### PROBLEM TO WORK ON
When you write out the listing, keep each word exactly as it stands but include none of its images.

### INFORMATION SUPPLIED
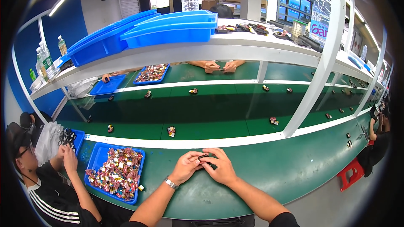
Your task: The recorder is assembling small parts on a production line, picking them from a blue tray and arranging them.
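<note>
Over the green workbench [269,172], my left hand [185,167] and my right hand [220,168] meet with closed fingers around a small black part [204,158]. Reddish bits show at its lower side; the fingers cover most of it, so its exact kind is unclear. My left wrist wears a metal-band watch [171,182]. To the left of my left forearm is a blue tray [97,155] heaped with small wired pieces [118,172] in red, white and yellow. One white piece [141,188] lies by the tray's right edge.
Beyond a white rail [202,143] runs a green conveyor [210,109] carrying scattered small black parts [171,131]. A white post [315,59] rises at right, holding a shelf with blue bins [168,31]. A co-worker [54,189] sits at left; another person's hands [219,66] work opposite.
</note>
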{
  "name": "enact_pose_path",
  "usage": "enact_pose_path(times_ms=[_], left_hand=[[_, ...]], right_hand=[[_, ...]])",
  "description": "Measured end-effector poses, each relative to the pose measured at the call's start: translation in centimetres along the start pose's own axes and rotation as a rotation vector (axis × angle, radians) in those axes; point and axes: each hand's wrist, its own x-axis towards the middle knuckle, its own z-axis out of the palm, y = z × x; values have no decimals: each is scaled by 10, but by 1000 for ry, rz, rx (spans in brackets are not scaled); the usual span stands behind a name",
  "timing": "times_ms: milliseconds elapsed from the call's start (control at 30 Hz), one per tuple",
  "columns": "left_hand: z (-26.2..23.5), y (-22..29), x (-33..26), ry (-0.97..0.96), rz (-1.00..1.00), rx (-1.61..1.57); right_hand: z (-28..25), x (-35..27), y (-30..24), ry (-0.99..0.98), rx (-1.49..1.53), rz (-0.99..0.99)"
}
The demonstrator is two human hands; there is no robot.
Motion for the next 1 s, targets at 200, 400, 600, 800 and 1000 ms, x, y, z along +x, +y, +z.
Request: enact_pose_path(times_ms=[200, 400, 600, 800, 1000], left_hand=[[-2, -2, 0, -12, 9, 1], [3, 0, -2, -5, -14, -16], [5, 3, -2, 30, -52, -8], [0, -1, 0, 23, -54, -57], [-3, 0, 1, 102, -13, -22]], right_hand=[[-1, 5, -2, 10, 32, -57], [-2, 0, 0, 20, -28, -32], [-1, 0, 5, -9, 34, -6], [-2, 1, 7, -47, 105, 32], [-4, 7, -4, -106, 45, 46]])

### EXERCISE OUTPUT
Your task: The recorder is assembling small parts on a production line, picking them from a blue tray and arranging them.
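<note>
Over the green workbench [269,172], my left hand [185,167] and my right hand [220,168] meet with closed fingers around a small black part [204,158]. Reddish bits show at its lower side; the fingers cover most of it, so its exact kind is unclear. My left wrist wears a metal-band watch [171,182]. To the left of my left forearm is a blue tray [97,155] heaped with small wired pieces [118,172] in red, white and yellow. One white piece [141,188] lies by the tray's right edge.
Beyond a white rail [202,143] runs a green conveyor [210,109] carrying scattered small black parts [171,131]. A white post [315,59] rises at right, holding a shelf with blue bins [168,31]. A co-worker [54,189] sits at left; another person's hands [219,66] work opposite.
</note>
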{
  "name": "enact_pose_path",
  "usage": "enact_pose_path(times_ms=[_], left_hand=[[_, ...]], right_hand=[[_, ...]])",
  "description": "Measured end-effector poses, each relative to the pose measured at the call's start: translation in centimetres along the start pose's own axes and rotation as a rotation vector (axis × angle, radians) in those axes; point and axes: each hand's wrist, its own x-axis towards the middle knuckle, its own z-axis out of the palm, y = z × x; values have no decimals: each is scaled by 10, but by 1000 for ry, rz, rx (spans in brackets are not scaled); the usual span stands behind a name",
  "timing": "times_ms: milliseconds elapsed from the call's start (control at 30 Hz), one per tuple",
  "columns": "left_hand: z (-26.2..23.5), y (-22..29), x (-33..26), ry (-0.97..0.96), rz (-1.00..1.00), rx (-1.61..1.57); right_hand: z (-28..25), x (-35..27), y (-30..24), ry (-0.99..0.98), rx (-1.49..1.53), rz (-0.99..0.99)"
}
The demonstrator is two human hands; there is no robot.
Motion for the next 1 s, targets at 200, 400, 600, 800 and 1000 ms, x, y, z along +x, +y, +z.
Request: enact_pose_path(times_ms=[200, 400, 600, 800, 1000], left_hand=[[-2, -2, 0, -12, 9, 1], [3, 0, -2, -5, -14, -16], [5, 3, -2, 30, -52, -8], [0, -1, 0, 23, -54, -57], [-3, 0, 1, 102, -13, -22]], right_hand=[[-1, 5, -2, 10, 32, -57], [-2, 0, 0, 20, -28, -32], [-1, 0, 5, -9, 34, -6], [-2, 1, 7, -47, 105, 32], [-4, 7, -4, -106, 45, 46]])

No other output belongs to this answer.